Could England unmoved behold Italy and Sicily in French hands, coldly withdrawing herself from European intrigues and bloodshed? If she could do this, all was over.

England, as usual, hesitated and temporized. The quality of swift decision has never been national, though many a great Englishman has flashed it out in emergency. She acted with a caution so cold that to many English hearts it appeared weakness. Advice was sent from the English Cabinet to the Queen to make peace while yet she could with France—the rising star of war. She could not if she would. Daily the position grew worse as the doctrines of mob-anarchy filtered along the Mediterranean coasts and among their inflammable southern peoples. The inaction of England drove her almost frantic. What! England, Mistress of the seas, Ruler of India, was it possible for her to behold unmoved the Mediterranean become a French lake, and Antichrist enthroned in every European capital but London? And yet it seemed that this very thing might be.

And then the last weight was thrown into the peace scale of English patience and it dropped. Marie Antoinette was guillotined, and even in Marie Caroline’s anguish she realized that her sister had not died in vain. That event touched the conscience of Europe with horror—that and all the cruel circumstances involved. By itself alone it could not have effected it, but as the last snowflake fluttering on the massed snow tilts its equilibrium until it rushes down in roar and ruin, so that horror, perhaps no worse than many precedent, called England to arms. War was declared, and the great arsenal of Toulon seized by the British Admiral Lord Hood. The day that news reached the Queen her wearied eyes flashed dominant once more. “We have them!” she said.

But not yet. There was much, much yet to be done before the guns of Trafalgar should open a conquering road for those of Waterloo, and with the grim dogged patience of her ancestry Marie Caroline settled down to the long struggle. Who could hope that the interests of a little kingdom like the Two Sicilies should loom large in the councils of a power like England? What would the English care if the Bourbon Royalties were driven from Naples? They were but a name to the islanders.

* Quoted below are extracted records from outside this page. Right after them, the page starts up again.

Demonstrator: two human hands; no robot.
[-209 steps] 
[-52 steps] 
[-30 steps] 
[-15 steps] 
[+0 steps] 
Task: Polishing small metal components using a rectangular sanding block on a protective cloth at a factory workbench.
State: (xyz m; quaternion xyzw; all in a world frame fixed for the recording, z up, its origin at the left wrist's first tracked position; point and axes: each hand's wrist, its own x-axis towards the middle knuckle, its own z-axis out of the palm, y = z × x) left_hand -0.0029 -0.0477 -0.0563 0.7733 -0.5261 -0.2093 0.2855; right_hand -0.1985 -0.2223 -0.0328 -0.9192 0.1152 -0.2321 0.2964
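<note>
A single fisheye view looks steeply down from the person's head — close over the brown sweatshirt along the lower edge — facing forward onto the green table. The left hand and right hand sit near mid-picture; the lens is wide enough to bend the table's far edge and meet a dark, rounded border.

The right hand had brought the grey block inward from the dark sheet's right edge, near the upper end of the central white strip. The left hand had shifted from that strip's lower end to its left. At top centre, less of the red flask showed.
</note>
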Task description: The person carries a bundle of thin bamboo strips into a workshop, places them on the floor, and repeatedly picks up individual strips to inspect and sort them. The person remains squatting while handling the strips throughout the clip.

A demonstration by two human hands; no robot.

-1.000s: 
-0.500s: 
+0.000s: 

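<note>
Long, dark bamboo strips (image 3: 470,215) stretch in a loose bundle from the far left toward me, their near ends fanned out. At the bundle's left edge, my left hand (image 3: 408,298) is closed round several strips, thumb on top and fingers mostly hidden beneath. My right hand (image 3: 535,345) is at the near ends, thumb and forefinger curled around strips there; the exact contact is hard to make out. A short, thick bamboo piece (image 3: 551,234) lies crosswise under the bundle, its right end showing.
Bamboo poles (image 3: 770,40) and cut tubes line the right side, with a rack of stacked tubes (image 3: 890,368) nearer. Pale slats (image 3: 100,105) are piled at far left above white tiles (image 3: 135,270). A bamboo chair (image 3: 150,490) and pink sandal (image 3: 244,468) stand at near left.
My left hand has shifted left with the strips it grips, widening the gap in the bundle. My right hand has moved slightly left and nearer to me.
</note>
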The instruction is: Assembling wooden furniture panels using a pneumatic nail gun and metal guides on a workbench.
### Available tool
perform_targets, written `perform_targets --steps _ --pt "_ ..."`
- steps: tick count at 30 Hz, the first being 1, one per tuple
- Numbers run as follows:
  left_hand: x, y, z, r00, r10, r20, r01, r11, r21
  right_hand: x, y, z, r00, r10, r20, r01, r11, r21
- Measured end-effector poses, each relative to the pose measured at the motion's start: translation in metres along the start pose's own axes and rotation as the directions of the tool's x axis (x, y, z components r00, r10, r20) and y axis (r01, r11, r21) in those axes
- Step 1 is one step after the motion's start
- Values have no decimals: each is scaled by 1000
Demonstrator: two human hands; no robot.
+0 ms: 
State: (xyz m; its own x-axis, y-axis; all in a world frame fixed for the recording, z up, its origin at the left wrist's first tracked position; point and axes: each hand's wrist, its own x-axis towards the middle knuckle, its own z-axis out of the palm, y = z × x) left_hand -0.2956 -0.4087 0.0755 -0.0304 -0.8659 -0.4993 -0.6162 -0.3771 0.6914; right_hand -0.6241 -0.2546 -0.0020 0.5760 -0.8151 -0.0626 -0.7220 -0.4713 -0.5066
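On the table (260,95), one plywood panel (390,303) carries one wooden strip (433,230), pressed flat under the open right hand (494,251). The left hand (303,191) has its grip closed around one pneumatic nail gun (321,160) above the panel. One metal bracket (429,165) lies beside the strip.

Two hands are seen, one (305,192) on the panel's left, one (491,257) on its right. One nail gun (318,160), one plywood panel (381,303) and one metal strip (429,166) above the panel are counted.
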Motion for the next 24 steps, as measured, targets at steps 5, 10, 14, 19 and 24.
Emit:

With trembling but resolute care she surveyed her hopes and weapons, Acton was a clear-headed man, but somewhat of a lath painted to look like iron. No one knew that better than the Queen now, whatever had been her opinion at first. Still, though an Irishman, he was strongly pro-British and imbued with the necessary hatred of the French and all their works, Hamilton was old—too much of the dilettante, his interest keener in an unearthed statue, a strayed gem from the Medici collections, than in all the protocols of Europe—clear-headed certainly, life-practised in the tortuous ways of diplomacy; but old; lacking in zest and fire. Yet, considering all this with the frigid judgment of a statesman, Marie Caroline felt his value still. He belonged to one of the ruling families of England, he was connected with the King by ties which had not broken even in the strain of his marriage with Emma, and was universally respected as a man of high character—the English type of the great gentleman, self-possessed and cool in dangerous times. Nor had his marriage injured him except with a few scandalous old women of both sexes. Emma, supported by the Queen, had worn her honours excellently, without either flaunting or shame. Quick as lightning to assimilate even the unspoken hint, and to take colour from the society about her, she filled her post to perfection. The Queen and Hamilton between them modelled and drilled her into the Ambassadress and by 1793 the work was finished. The born great lady, cold and dignified, could never have suited the Neapolitans from the Queen downward so well as this warm-hearted, kindly, eager, beautiful creature who yet could dazzle the world with her graces and again chill it, if necessary, with the “Majesty and Juno air,” of which she had written to Greville years before. And in this emergency it was to Emma the Queen’s mind chiefly turned.